* **Required action**
Exactly reproduce the data from its first line through the line with "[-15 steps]", leaving out every line after it.

* **Provided material**
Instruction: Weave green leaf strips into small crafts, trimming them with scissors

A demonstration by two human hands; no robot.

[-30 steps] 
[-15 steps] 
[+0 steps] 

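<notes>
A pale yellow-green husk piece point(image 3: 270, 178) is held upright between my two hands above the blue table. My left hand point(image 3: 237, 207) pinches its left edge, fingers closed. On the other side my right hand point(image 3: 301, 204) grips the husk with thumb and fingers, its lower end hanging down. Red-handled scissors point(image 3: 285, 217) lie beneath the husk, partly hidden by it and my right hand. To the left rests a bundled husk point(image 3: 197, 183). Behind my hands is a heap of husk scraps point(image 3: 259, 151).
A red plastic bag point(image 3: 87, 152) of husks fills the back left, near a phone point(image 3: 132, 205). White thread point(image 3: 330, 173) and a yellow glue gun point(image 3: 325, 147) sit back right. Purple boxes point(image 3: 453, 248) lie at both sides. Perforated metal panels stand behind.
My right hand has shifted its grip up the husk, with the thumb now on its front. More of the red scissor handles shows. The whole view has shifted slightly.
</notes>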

* **Exercise result**
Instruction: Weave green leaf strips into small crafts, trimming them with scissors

A demonstration by two human hands; no robot.

[-30 steps] 
[-15 steps] 

No more work remains in this exercise.